**Prompt**
Below are the entries; give again exactly the lines from the one mentioning "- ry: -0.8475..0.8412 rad" through the one mentioning "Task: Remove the", inclusive.

[Dataset excerpts]

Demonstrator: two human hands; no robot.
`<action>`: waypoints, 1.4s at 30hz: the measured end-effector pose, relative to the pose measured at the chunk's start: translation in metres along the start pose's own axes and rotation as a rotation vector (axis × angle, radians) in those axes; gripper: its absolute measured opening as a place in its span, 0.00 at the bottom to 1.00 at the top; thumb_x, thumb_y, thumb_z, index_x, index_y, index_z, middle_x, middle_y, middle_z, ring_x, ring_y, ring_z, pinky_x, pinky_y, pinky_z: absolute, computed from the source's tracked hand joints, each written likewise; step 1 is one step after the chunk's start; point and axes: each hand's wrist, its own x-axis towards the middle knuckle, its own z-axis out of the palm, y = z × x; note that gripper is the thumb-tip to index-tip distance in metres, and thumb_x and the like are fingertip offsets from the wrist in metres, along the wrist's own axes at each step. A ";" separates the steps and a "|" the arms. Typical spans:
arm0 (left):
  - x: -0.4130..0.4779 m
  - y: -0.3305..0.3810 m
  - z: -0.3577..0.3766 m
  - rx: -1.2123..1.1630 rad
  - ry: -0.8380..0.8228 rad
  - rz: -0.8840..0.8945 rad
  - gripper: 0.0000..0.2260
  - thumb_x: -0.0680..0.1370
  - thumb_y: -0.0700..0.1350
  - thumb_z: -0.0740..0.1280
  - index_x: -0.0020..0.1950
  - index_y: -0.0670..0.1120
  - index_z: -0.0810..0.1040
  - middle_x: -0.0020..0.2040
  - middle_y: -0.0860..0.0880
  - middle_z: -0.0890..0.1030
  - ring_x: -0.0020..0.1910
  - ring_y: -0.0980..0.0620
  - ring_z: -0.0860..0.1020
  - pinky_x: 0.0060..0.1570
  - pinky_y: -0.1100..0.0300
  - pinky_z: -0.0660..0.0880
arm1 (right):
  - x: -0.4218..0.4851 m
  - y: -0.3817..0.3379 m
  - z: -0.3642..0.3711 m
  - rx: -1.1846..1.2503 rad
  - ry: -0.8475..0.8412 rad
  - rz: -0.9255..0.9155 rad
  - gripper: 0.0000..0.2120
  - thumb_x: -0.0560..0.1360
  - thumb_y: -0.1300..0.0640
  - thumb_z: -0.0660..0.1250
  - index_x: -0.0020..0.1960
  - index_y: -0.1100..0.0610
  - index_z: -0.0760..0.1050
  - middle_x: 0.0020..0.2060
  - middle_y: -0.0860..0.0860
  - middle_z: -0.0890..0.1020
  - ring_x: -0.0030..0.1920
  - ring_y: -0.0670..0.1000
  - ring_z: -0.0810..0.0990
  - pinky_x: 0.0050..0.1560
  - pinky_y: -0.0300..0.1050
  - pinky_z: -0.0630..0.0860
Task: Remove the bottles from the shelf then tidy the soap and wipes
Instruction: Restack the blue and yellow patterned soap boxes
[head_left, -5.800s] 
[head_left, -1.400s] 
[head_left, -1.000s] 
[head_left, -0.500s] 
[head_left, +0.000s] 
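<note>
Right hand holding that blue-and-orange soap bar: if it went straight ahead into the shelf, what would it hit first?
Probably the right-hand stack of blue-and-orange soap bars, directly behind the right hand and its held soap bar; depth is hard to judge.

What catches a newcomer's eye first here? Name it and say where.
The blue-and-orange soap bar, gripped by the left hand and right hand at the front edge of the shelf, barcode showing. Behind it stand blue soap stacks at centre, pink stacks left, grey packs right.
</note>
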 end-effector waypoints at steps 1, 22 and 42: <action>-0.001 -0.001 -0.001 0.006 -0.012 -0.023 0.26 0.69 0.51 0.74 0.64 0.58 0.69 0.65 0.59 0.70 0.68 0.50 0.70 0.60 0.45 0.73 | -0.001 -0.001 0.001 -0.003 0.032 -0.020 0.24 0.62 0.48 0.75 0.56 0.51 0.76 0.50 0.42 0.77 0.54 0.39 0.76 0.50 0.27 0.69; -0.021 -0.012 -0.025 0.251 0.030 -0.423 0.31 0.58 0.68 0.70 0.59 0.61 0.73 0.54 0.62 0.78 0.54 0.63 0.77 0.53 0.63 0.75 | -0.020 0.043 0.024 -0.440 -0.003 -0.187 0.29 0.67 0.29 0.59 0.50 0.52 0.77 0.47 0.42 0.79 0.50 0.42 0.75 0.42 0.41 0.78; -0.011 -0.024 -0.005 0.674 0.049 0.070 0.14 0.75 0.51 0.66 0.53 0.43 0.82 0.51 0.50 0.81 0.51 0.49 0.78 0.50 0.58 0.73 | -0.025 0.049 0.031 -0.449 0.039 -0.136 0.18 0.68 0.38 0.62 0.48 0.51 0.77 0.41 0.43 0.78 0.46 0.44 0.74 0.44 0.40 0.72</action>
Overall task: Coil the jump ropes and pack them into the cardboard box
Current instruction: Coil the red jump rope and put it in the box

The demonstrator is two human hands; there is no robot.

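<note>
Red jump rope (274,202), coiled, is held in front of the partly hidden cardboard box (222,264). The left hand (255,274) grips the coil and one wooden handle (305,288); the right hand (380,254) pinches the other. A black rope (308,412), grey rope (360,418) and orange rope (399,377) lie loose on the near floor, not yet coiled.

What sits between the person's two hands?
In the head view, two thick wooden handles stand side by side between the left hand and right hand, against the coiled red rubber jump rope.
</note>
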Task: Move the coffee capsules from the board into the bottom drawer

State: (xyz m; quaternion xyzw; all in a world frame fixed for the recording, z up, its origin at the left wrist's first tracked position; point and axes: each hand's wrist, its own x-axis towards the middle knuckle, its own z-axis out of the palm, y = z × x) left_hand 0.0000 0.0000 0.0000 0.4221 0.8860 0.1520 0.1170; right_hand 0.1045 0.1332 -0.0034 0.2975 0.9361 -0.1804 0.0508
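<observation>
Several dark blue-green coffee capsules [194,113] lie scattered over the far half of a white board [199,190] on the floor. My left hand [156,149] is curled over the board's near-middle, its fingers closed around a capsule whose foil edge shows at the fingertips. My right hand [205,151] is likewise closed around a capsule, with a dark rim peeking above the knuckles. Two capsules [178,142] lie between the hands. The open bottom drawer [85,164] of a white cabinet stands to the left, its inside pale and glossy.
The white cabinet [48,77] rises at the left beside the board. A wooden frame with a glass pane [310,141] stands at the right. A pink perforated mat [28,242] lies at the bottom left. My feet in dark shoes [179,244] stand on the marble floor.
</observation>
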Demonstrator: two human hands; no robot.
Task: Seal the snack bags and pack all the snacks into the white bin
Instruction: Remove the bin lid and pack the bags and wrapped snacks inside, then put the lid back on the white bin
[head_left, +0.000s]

**Answer to the exercise**
  - ry: -0.8475..0.8412 rad
  - rz: -0.9255..0.9155 rad
  - gripper: 0.0000..0.2120
  - thumb_x: -0.0560..0.1360
  - thumb_y: -0.1300..0.0640
  - thumb_z: -0.0660..0.1250
  - index_x: -0.0020..0.1960
  - index_y: -0.1100..0.0610
  - index_z: -0.0760..0.1050
  - middle_x: 0.0020..0.2060
  - middle_y: -0.0860..0.0860
  - middle_z: -0.0890..0.1020
  - ring_x: -0.0030..0.1920
  - ring_y: -0.0670..0.1000
  - ring_z: -0.0810..0.0990
  - pinky_x: 0.0050..0.1560
  - pinky_y: -0.0300..0.1050
  - pinky_z: -0.0630..0.0860
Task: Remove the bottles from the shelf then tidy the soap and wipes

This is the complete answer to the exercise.